→ INPUT FOR THIS TASK
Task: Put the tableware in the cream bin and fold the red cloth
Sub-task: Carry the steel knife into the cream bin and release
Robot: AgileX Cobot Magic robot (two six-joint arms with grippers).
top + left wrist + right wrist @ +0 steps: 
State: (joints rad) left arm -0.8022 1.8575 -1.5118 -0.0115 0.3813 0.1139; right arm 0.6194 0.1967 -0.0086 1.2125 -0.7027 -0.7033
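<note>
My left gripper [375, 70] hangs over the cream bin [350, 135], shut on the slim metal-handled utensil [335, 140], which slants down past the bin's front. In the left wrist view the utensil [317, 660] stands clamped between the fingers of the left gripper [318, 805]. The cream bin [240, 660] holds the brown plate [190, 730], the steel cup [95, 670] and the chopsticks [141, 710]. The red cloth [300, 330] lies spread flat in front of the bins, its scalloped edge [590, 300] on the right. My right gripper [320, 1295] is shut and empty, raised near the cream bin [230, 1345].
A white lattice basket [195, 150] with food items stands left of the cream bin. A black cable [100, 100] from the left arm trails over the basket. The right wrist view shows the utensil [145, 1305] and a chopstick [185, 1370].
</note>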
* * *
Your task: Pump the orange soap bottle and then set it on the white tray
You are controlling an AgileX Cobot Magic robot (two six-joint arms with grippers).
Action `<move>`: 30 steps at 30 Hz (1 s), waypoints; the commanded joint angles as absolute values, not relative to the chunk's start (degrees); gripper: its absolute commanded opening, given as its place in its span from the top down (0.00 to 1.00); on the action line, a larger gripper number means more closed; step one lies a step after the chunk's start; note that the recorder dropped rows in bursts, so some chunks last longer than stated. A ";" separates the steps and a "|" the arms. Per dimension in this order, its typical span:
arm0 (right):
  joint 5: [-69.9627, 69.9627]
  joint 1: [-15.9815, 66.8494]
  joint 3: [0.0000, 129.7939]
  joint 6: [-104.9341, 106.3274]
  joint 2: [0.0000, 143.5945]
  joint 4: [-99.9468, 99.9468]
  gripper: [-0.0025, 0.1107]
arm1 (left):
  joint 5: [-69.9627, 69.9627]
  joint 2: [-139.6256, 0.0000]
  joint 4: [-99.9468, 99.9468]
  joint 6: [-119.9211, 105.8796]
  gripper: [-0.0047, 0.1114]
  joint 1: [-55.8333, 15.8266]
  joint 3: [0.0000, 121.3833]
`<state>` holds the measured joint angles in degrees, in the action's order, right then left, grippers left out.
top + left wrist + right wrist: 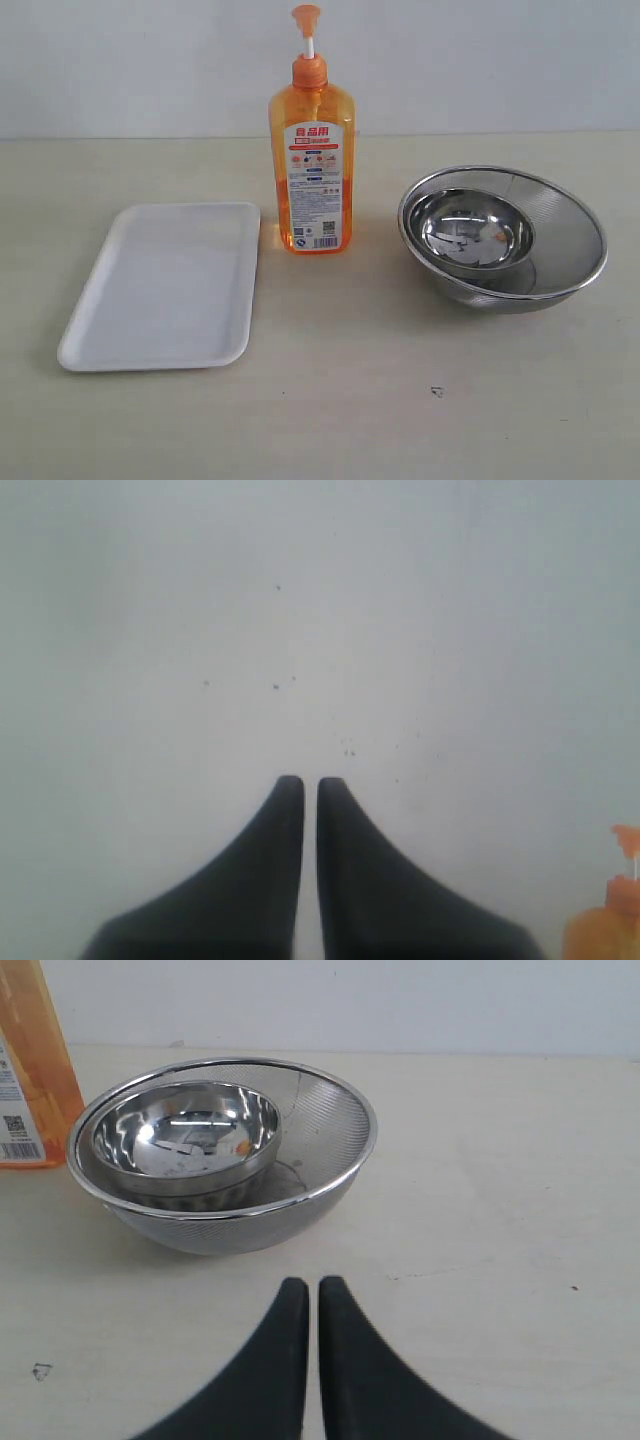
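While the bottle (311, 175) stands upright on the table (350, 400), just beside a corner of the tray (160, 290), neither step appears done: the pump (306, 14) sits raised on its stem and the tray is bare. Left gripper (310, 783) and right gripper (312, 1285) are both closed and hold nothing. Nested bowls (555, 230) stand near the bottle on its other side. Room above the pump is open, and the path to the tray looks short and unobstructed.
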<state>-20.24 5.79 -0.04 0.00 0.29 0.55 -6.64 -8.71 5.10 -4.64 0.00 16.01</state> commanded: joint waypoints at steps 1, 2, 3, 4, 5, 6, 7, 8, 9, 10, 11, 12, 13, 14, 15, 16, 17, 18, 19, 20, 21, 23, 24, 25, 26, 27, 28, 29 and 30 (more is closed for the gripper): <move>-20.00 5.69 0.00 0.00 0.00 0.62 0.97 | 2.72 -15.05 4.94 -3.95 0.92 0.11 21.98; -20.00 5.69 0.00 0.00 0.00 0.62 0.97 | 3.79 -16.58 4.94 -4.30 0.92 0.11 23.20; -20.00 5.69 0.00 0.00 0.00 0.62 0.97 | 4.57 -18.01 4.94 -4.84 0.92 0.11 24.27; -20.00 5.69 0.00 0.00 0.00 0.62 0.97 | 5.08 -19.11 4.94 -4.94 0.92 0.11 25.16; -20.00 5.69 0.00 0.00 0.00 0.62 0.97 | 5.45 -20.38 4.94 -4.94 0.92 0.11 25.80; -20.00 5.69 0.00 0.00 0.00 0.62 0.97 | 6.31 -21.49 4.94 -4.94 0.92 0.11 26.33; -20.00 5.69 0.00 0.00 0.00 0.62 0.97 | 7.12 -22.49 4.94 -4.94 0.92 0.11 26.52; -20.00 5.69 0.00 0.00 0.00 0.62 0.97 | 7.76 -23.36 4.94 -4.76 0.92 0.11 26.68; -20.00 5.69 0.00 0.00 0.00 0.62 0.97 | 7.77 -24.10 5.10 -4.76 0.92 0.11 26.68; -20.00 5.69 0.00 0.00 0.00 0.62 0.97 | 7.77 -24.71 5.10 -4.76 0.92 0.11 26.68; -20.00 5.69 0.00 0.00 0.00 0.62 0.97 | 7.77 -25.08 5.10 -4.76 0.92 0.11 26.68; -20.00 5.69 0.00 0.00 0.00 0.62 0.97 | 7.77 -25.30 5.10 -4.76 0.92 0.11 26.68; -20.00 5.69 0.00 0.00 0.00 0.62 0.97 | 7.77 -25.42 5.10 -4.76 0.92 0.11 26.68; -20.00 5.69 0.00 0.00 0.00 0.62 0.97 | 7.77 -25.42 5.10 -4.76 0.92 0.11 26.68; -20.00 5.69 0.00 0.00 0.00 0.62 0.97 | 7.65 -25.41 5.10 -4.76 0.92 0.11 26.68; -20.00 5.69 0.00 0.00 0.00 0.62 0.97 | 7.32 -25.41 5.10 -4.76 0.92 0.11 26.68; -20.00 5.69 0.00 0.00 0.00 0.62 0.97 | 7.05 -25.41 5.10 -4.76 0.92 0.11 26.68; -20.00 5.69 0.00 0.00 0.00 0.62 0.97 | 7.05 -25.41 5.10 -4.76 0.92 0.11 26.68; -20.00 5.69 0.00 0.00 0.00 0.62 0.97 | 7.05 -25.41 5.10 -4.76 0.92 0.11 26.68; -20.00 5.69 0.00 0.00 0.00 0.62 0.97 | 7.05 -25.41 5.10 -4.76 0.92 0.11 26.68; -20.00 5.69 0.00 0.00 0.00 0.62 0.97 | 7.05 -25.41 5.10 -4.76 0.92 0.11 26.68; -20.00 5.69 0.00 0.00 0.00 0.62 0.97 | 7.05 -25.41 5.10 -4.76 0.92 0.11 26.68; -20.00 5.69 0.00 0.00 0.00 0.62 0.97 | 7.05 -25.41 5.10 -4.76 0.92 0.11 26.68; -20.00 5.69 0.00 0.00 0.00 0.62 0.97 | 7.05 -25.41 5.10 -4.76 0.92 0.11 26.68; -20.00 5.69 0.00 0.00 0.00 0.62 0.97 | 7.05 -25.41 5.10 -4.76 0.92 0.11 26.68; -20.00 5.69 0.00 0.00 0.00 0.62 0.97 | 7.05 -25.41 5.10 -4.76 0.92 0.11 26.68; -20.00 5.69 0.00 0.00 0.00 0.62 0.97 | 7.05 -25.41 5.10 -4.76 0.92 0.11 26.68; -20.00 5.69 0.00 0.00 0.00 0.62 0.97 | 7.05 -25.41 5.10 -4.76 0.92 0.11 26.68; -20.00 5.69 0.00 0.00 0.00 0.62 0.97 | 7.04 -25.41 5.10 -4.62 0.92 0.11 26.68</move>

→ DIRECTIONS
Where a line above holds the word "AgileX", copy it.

→ FINAL ANSWER
Robot: AgileX Cobot Magic robot (two six-joint arms with grippers).
You are controlling an AgileX Cobot Magic robot (two six-joint arms with grippers).

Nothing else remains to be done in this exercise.